EXERCISE INSTRUCTIONS: Your task is to print, exactly and only, the lines from the start of the entries below through the line with "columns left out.". Include both ends, but skip the pictures.

ENTRIES SHOWN:

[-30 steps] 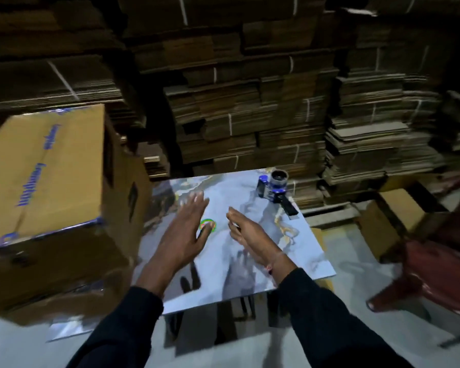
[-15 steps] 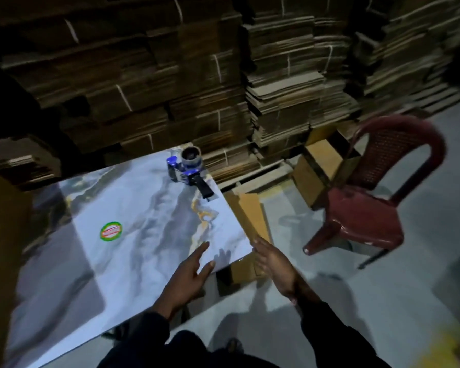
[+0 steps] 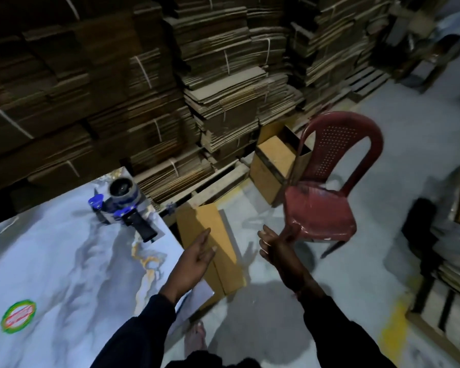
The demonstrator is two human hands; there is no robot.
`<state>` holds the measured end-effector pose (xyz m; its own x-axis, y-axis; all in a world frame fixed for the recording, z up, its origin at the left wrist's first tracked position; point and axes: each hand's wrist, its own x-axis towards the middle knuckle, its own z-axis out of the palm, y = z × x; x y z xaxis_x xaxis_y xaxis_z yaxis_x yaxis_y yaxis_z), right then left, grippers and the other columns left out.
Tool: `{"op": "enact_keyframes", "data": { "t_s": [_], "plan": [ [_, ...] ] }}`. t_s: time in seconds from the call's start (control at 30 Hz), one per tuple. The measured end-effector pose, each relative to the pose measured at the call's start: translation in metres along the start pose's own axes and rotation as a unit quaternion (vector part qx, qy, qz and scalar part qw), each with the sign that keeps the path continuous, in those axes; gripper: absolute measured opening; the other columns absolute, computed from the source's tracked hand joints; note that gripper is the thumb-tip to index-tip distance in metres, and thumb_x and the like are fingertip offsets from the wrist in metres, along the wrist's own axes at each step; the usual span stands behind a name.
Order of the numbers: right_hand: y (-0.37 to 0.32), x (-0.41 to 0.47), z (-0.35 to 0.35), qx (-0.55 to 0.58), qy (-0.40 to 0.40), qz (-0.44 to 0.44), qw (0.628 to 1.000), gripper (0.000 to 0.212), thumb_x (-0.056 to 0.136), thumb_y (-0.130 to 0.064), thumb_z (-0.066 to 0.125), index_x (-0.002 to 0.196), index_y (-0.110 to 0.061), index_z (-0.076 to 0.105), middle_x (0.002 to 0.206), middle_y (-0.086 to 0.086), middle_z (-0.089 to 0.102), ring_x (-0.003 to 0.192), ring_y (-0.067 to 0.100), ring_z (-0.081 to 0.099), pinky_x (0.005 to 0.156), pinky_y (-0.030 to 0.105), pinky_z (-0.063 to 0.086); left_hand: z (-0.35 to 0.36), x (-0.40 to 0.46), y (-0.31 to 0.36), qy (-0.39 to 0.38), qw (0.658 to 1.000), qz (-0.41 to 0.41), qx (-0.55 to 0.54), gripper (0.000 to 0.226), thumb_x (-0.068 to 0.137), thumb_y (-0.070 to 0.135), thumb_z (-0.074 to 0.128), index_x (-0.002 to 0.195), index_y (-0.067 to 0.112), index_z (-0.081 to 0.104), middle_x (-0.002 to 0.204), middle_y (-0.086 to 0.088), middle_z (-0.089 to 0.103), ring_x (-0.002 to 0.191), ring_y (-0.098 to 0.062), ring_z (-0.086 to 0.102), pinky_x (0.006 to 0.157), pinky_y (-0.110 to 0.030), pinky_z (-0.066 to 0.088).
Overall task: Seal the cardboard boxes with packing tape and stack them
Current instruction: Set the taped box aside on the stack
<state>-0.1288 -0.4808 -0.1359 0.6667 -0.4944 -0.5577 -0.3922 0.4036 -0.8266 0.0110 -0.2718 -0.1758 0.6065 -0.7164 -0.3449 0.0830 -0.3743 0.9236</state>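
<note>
A flattened cardboard box [image 3: 210, 229] stands on edge on the floor against the right side of the marble-patterned table [image 3: 64, 261]. My left hand [image 3: 197, 257] is stretched out over the table's right edge, fingers straight, holding nothing, in front of that box. My right hand [image 3: 275, 247] hovers open above the floor, to the right of the box. A blue tape dispenser [image 3: 122, 205] rests on the far part of the table. An open cardboard box [image 3: 272, 166] stands on the floor beside the chair.
A red plastic chair [image 3: 329, 192] stands on the floor to the right. Tall stacks of bundled flat cardboard [image 3: 223, 88] fill the back. A green round sticker [image 3: 18, 316] marks the table. Dark racks and more cardboard [image 3: 457, 274] line the right edge.
My view has swung right, away from the sealed box at left. Both hands left the tabletop and moved right, past the table's edge toward the flattened box.
</note>
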Motion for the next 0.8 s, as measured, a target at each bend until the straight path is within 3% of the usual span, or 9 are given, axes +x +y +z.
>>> {"op": "enact_keyframes", "data": {
  "t_s": [0.1,0.17,0.2,0.23,0.3,0.4,0.57,0.73,0.8],
  "plan": [
    [-0.013,0.038,-0.006,-0.021,0.015,0.000,1.000,0.076,0.089,-0.039,0.062,0.159,-0.022,0.038,0.142,0.014,0.058,0.131,0.023,0.057,0.110,0.030,0.046,0.004,0.033,0.007,-0.010,1.000,0.005,-0.001,0.060,0.106,0.039,0.054,0.160,0.041,0.028,0.167,0.011,0.028,0.153,-0.010,0.029,0.117,-0.031,0.035],
    [-0.024,0.060,-0.006,-0.034,0.000,0.012,0.999,0.066,0.099,-0.036,0.060,0.160,-0.023,0.039,0.121,0.005,0.064,0.112,0.015,0.062,0.078,0.013,0.050,0.004,0.052,0.010,-0.009,1.000,-0.002,0.011,0.063,0.107,0.039,0.053,0.162,0.040,0.024,0.169,0.010,0.026,0.153,-0.011,0.028,0.117,-0.031,0.034],
    [-0.030,0.070,-0.006,-0.040,-0.014,0.015,0.999,0.065,0.101,-0.038,0.060,0.161,-0.024,0.037,0.125,-0.002,0.063,0.114,0.013,0.061,0.072,0.011,0.046,0.004,0.061,0.011,-0.003,1.000,0.000,0.017,0.063,0.107,0.039,0.053,0.163,0.040,0.023,0.169,0.010,0.025,0.154,-0.012,0.028,0.117,-0.031,0.033],
    [-0.034,0.083,-0.008,-0.052,-0.032,0.014,0.998,0.064,0.104,-0.039,0.058,0.162,-0.026,0.034,0.139,-0.003,0.058,0.128,0.016,0.057,0.076,0.014,0.044,0.004,0.070,0.011,0.006,1.000,0.001,0.020,0.064,0.107,0.038,0.054,0.163,0.039,0.022,0.169,0.010,0.025,0.154,-0.012,0.028,0.117,-0.030,0.033],
    [-0.041,0.113,-0.012,-0.075,-0.057,0.009,0.996,0.060,0.109,-0.034,0.052,0.163,-0.025,0.030,0.163,-0.001,0.039,0.149,0.022,0.040,0.100,0.022,0.042,0.002,0.088,0.013,0.027,0.999,-0.013,0.026,0.065,0.107,0.038,0.054,0.163,0.039,0.022,0.169,0.009,0.026,0.154,-0.015,0.028,0.119,-0.033,0.033],
    [-0.051,0.163,-0.017,-0.087,-0.078,0.021,0.993,0.061,0.108,-0.030,0.054,0.163,-0.024,0.030,0.165,0.001,0.035,0.151,0.024,0.037,0.118,0.037,0.036,0.004,0.110,0.010,0.066,0.996,-0.037,0.052,0.065,0.107,0.038,0.054,0.163,0.039,0.021,0.169,0.005,0.027,0.154,-0.019,0.030,0.121,-0.037,0.034],
    [-0.058,0.241,-0.029,-0.136,-0.135,0.038,0.981,0.063,0.107,-0.034,0.056,0.163,-0.028,0.029,0.164,0.000,0.038,0.151,0.023,0.037,0.122,0.038,0.032,0.031,0.140,0.000,0.155,0.979,-0.076,0.105,0.065,0.108,0.034,0.053,0.164,0.033,0.021,0.169,-0.002,0.029,0.152,-0.026,0.034,0.121,-0.044,0.035],
    [-0.057,0.291,-0.046,-0.241,-0.175,0.024,0.954,0.068,0.107,-0.040,0.055,0.165,-0.031,0.022,0.165,-0.005,0.036,0.151,0.024,0.035,0.106,0.034,0.034,0.062,0.183,-0.018,0.213,0.965,-0.106,0.105,0.069,0.106,0.042,0.052,0.165,0.036,0.016,0.169,-0.001,0.031,0.149,-0.025,0.039,0.119,-0.049,0.038],
    [-0.045,0.317,-0.052,-0.289,-0.187,-0.001,0.939,0.071,0.105,-0.046,0.056,0.165,-0.034,0.021,0.169,-0.004,0.028,0.154,0.025,0.030,0.112,0.037,0.035,0.069,0.202,-0.035,0.232,0.963,-0.110,0.087,0.070,0.105,0.045,0.053,0.164,0.037,0.017,0.168,0.002,0.032,0.149,-0.022,0.039,0.120,-0.049,0.038]
  ]
}}
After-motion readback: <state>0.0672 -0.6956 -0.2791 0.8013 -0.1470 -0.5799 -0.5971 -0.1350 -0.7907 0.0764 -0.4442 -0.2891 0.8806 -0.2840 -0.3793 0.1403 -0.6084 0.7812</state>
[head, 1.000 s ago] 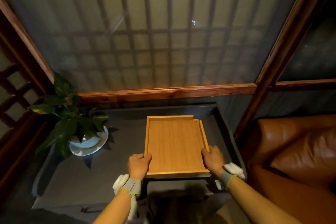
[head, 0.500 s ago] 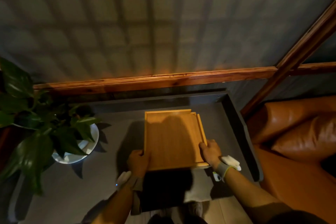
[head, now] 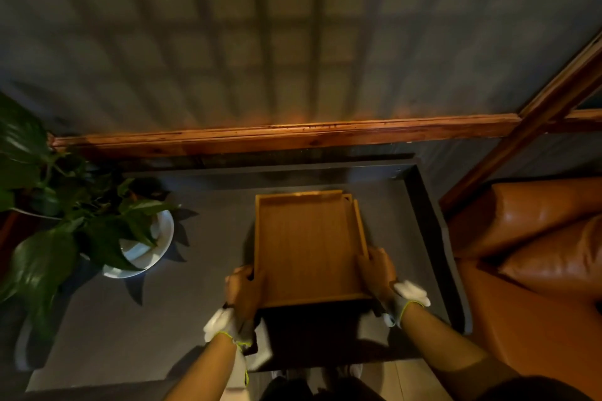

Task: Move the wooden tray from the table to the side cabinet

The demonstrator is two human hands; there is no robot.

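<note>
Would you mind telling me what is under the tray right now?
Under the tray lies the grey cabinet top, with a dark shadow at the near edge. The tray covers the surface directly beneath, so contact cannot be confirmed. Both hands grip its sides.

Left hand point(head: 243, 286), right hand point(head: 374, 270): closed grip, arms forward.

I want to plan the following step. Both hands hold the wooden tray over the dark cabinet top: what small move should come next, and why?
Probably lower the near edge of the rectangular wooden tray until it lies flat on the dark grey cabinet top, then let go. The left hand and right hand grip its near corners, a dark shadow lies beneath that edge, and the white plant pot stands clear.
</note>
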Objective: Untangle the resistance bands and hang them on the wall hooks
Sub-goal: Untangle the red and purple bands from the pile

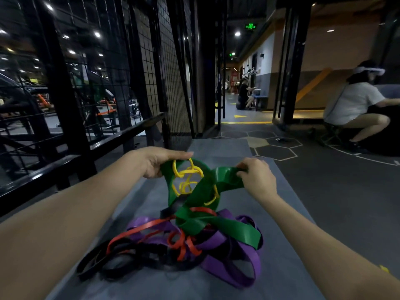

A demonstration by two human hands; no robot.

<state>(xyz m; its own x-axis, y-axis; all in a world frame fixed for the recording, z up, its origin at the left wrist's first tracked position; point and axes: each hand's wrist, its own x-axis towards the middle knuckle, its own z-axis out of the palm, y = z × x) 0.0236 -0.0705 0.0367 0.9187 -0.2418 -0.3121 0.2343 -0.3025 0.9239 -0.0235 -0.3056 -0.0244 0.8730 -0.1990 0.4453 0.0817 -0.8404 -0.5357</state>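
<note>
both hands grip the green band point(203, 191), left hand point(155, 162) and right hand point(256, 176), so pull it apart slowly and slip the yellow band point(187, 172) out.

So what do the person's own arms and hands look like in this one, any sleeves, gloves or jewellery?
Both forearms are bare up to the frame edge, with no sleeves showing. The left hand and right hand wear no gloves, and no watch, bracelet or ring is visible.
</note>
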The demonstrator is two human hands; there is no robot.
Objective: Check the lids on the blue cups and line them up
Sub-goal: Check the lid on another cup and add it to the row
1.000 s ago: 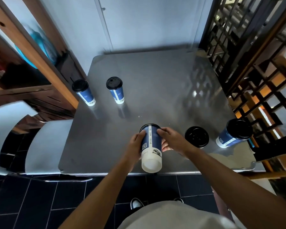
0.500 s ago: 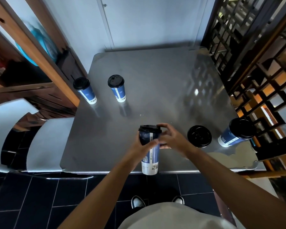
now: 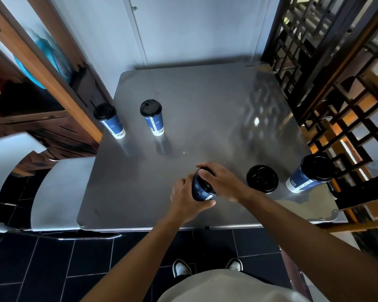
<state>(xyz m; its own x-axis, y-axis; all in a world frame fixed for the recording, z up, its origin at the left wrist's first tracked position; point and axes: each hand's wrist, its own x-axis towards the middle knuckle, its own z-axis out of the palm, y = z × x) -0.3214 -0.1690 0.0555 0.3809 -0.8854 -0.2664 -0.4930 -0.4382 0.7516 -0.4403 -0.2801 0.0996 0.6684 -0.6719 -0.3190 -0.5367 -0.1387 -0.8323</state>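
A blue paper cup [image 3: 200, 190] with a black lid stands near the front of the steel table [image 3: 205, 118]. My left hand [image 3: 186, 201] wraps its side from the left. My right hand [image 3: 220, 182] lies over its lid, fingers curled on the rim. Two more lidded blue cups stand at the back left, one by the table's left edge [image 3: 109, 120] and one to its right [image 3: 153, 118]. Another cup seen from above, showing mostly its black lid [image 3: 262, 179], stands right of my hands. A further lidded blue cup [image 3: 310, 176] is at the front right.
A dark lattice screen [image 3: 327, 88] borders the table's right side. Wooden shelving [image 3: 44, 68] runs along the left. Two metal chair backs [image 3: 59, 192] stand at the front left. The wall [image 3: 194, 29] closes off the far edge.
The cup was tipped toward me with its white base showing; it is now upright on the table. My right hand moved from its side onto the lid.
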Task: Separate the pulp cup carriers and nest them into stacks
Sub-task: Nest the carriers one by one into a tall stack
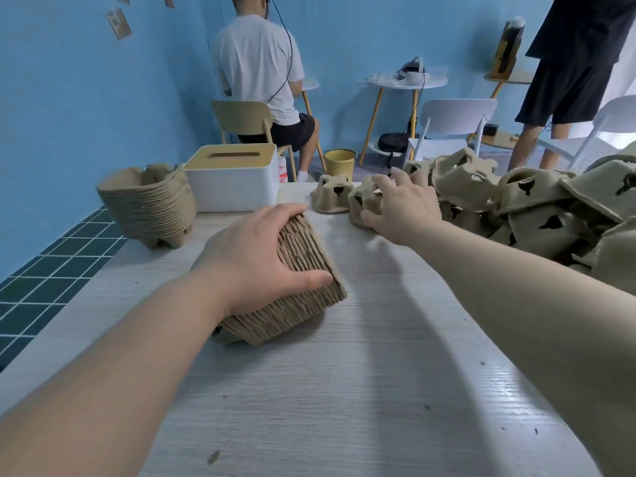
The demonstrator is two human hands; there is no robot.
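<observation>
Head view: left hand [256,256] clamps the nested carrier stack [296,287] steady on the worktop [344,390], while right hand [401,204], fingers spread, closes over a loose carrier [361,203] beside the pile [550,208], likely next to nest.

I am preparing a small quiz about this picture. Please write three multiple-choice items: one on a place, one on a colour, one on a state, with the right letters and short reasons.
1. Where is the tissue box?
A. on the floor
B. at the table's far edge, right of the finished stack
C. on a chair

2. What colour is the bucket on the floor?
A. yellow
B. red
C. black

3. What does the left hand do?
A. hangs idle
B. points at the wall
C. grips a nested stack

Answers:
1 B, it stands beside that stack.
2 A, its wall is yellow.
3 C, thumb and fingers wrap the stack.
</observation>
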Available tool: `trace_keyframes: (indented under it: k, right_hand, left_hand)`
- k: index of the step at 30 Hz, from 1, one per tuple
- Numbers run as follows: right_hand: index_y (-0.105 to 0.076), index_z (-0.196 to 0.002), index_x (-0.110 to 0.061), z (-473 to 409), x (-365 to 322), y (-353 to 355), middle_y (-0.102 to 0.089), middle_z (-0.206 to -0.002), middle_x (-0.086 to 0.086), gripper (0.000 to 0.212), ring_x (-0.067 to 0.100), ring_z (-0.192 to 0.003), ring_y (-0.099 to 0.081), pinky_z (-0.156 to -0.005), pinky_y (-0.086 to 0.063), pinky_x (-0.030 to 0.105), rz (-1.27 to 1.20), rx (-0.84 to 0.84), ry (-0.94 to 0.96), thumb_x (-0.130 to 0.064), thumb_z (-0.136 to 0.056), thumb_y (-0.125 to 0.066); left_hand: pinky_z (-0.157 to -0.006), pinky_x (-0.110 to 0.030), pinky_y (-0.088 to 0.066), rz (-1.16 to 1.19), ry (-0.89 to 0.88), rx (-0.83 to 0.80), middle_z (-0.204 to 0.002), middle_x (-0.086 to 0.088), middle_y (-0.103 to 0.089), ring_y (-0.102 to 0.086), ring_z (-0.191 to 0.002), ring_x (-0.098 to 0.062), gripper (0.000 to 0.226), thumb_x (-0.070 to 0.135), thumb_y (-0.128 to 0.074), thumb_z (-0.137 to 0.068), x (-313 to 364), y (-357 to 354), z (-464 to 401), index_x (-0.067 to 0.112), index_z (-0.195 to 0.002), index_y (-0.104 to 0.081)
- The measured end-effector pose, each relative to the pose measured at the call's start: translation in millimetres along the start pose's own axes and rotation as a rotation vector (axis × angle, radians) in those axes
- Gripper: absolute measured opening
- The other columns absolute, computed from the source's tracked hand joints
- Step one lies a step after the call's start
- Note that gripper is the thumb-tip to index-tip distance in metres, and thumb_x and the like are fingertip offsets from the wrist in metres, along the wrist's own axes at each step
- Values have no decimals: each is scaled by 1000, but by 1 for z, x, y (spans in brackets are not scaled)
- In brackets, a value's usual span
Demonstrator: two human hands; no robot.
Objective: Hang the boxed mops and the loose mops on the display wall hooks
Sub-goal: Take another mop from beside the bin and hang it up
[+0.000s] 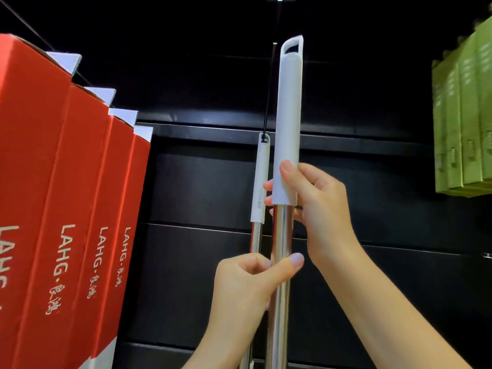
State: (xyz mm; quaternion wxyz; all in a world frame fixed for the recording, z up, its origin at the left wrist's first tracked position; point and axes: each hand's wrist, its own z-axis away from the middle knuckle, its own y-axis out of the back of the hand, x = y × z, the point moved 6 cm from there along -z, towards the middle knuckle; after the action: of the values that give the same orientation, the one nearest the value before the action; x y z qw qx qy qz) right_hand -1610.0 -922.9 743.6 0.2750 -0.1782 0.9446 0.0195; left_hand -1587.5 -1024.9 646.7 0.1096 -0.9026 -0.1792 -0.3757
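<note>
Two mops upright in the head view, close against a black slatted display wall (359, 182) of glossy horizontal panels. Nearer one: loose mop (282, 235) with a polished, mirror-like steel tube and a long, matte pale-grey plastic grip sleeve, rounded at the top and pierced by an oblong hanging slot. Gripped by both hands, its slot just right of the tip of a thin black wire hook (269, 97), not yet on it. Right hand (319, 206) wrapped round the joint where the plastic sleeve meets the steel, thumb lying flat up the front of the sleeve, fingertips showing round its left edge. Left hand (247, 280) lower down, curled round the bare steel tube, thumb pressed across its front. Just behind and left, touching or nearly touching: hung mop (259, 179), same build but looking slimmer, its small top loop already threaded on the hook, its steel shaft passing behind the left hand.

At the left, a row of four red boxed mops (66, 209), smooth cardboard, tall and narrow, overlapped like book spines, white top flaps folded out, pale "LAHG" lettering with Chinese characters running down the sides. At the far right, well apart, a row of green boxes (463, 115), blurred, pale print unreadable.
</note>
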Motion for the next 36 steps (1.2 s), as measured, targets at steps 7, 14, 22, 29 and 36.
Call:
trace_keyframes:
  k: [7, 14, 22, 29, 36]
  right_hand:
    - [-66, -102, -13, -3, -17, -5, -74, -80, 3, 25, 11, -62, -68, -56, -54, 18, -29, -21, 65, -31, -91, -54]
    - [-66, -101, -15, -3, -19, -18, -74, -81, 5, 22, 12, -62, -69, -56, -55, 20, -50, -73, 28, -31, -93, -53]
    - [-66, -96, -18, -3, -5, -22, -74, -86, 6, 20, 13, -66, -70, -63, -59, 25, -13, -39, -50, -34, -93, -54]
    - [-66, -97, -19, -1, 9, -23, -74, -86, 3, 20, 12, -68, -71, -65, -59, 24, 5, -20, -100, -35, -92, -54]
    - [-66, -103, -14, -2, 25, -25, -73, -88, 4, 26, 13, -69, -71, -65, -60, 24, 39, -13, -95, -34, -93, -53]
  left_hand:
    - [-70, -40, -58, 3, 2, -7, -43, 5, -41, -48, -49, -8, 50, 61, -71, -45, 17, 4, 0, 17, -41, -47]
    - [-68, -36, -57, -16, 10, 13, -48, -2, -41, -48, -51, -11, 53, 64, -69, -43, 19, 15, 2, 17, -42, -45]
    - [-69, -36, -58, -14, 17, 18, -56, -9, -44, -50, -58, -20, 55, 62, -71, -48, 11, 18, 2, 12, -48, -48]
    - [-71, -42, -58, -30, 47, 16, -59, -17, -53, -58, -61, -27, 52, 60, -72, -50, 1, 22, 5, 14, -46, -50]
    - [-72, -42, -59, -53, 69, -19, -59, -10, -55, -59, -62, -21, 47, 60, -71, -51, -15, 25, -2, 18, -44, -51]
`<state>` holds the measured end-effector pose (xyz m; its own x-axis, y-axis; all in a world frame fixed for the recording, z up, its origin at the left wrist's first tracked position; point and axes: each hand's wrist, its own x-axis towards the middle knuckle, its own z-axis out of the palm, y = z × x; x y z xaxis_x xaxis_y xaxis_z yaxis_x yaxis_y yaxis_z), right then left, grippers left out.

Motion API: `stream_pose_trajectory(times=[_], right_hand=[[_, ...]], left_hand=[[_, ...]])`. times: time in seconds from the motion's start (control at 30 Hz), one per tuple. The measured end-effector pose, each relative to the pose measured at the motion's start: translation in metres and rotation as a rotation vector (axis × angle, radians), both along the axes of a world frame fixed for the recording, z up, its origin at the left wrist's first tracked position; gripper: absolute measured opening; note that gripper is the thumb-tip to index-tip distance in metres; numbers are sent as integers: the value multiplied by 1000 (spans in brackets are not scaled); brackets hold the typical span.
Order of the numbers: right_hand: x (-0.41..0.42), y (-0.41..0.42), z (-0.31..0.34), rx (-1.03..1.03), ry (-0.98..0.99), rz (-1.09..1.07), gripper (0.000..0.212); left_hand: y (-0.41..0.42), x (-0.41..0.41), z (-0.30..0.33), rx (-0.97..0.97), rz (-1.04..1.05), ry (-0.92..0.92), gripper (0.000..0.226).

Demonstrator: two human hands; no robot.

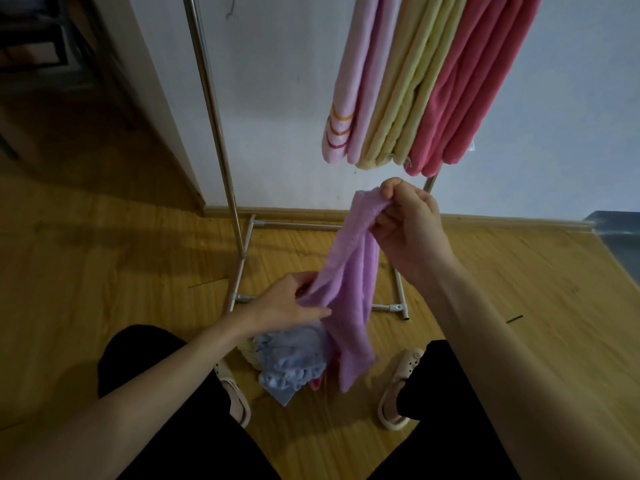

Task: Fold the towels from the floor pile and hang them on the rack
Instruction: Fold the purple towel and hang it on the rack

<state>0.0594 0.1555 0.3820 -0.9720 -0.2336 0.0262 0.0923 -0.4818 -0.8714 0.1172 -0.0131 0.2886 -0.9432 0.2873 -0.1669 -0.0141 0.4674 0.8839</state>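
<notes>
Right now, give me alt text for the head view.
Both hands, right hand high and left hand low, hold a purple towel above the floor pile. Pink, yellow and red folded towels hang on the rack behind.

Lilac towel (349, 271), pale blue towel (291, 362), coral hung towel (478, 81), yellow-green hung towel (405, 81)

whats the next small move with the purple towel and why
Probably slide the left hand along the purple towel to find a second corner and spread it. The right hand pinches one end high, yet the towel hangs bunched over the floor pile, too crumpled to fold.
</notes>
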Motion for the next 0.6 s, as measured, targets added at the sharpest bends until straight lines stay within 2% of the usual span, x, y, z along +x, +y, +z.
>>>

RESULT BELOW:
[-30 steps] 
[-15 steps] 
[+0 steps] 
The demonstrator is two human hands; there is no robot.
`<state>` holds the measured end-effector pose (xyz m; its own x-axis, y-axis; all in a world frame fixed for the recording, z up, its origin at the left wrist's first tracked position; point and axes: each hand's wrist, its own x-axis towards the middle knuckle, its own z-axis out of the palm, y = z × x; x y z xaxis_x xaxis_y xaxis_z yaxis_x yaxis_y yaxis_z), right then left, grippers and the other columns left out.

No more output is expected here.